The main allegation made against BOQ was that it engaged in misleading or deceptive conduct in the course of the negotiation and formation of the franchise agreements. Two types of statements were claimed to have been made by a BOQ employee during introductory meetings with the prospective franchisees.
- 'Target statements' – Based on BOQ's modelling, a metropolitan franchisee would need to write $4 million, and a regional franchisee $3 million, in new loans on average per month to have a successful business and that a franchisee ought to be able to meet those targets.
- 'Break-even statements' - Based on BOQ's modelling, if a franchisee wrote new loans to that level each month, there would be a break-even point of 8 to 12 months.

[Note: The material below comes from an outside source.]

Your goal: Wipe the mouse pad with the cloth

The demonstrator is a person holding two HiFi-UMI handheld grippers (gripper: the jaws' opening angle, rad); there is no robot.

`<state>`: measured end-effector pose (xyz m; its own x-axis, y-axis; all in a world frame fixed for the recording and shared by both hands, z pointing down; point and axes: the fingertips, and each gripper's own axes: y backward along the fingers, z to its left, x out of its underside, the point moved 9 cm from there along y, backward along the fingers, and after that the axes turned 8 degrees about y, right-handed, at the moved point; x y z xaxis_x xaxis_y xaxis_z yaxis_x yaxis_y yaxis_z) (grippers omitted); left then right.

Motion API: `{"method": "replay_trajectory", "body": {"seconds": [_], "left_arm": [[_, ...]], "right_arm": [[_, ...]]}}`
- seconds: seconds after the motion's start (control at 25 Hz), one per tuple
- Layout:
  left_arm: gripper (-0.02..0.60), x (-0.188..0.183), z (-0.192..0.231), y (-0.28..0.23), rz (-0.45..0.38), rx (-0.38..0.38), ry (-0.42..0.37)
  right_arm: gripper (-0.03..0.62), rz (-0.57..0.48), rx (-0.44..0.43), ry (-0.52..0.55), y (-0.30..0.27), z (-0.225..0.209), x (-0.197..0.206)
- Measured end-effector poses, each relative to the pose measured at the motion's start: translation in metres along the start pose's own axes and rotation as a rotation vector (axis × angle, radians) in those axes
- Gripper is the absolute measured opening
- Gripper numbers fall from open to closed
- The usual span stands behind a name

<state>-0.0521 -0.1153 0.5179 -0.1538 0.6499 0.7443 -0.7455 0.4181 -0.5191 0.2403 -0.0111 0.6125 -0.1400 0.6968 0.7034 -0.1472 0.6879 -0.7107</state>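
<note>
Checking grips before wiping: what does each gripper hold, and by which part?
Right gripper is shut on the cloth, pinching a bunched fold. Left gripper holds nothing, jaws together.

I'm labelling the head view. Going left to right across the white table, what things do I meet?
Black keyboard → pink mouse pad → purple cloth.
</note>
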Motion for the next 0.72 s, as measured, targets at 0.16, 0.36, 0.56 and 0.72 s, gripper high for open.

The prospective franchisees were also given Expression of Interest letters and a disclosure document which contained various disclaimers, including that BOQ cannot give any assurances about costs, revenue or future profitability of their branch and that prospective franchisees are responsible for assessing their own financial resources and capabilities. Prospective franchisees were also advised to obtain independent advice, speak to existing franchisees and prepare their own business plan.
BOQ was successful at trial and again on appeal. So why did the court find differently in this case?
- The statements made by the BOQ employee were not representations as to the future financial performance of any particular branch – instead they were statements of hypothetical possibility. The opinions were based on modelling which dealt with a hypothetical case which incorporated assumptions which might or might not match the actual circumstances in which a particular branch was to be established and would operate.
- While BOQ was undoubtedly expressing an opinion, it was at most an opinion that if actual circumstances in a particular case matched the assumptions in the modelling, there was a statistically objective basis for a conclusion that particular financial consequences would follow.
- In reality, many different factors would contribute to the actual results achieved by a branch including location, the competitive environment and the skills and experience of the branch operatives.
- While BOQ had the right to insist on adherence to certain standards, the franchisee would operate within those as it chose and BOQ had no control over the effort expended or business development initiatives of any particular franchisee. As such, BOQ could not know what quantity or quality of business a particular franchisee would achieve.
- In light of the above, it was not possible for the BOQ employee to be able to speak meaningfully of what a particular branch could or would achieve and the prospective franchisees must have appreciated that his statements were not more that hypotheses.
The court took into account the fact that the prospective franchisee's principals were commercially sophisticated persons with business and, in most cases, banking experience. At trial, the judge also placed considerable weight on the disclaimers given by BOQ.
Earnings information – risky business!
Both cases demonstrate the salient risks associated with franchisors providing representations as to future earnings and profitability to prospective franchisees. TheSouth East Melbourne Cleaning case demonstrates that failure by franchisors to disclose required information to franchisees, such as earnings and risks of the business, will be in breach of the Code. The ACCC evidently won't be shy to pursue franchisors for this type of conduct. While BOQ was found not to have made misleading representations about future profitability, that case highlights the risks associated with employees making such representations. Franchisors need to ensure that when 'recruiting' new franchisees, the statements their staff make orally are consistent with what is written in the formal documentation.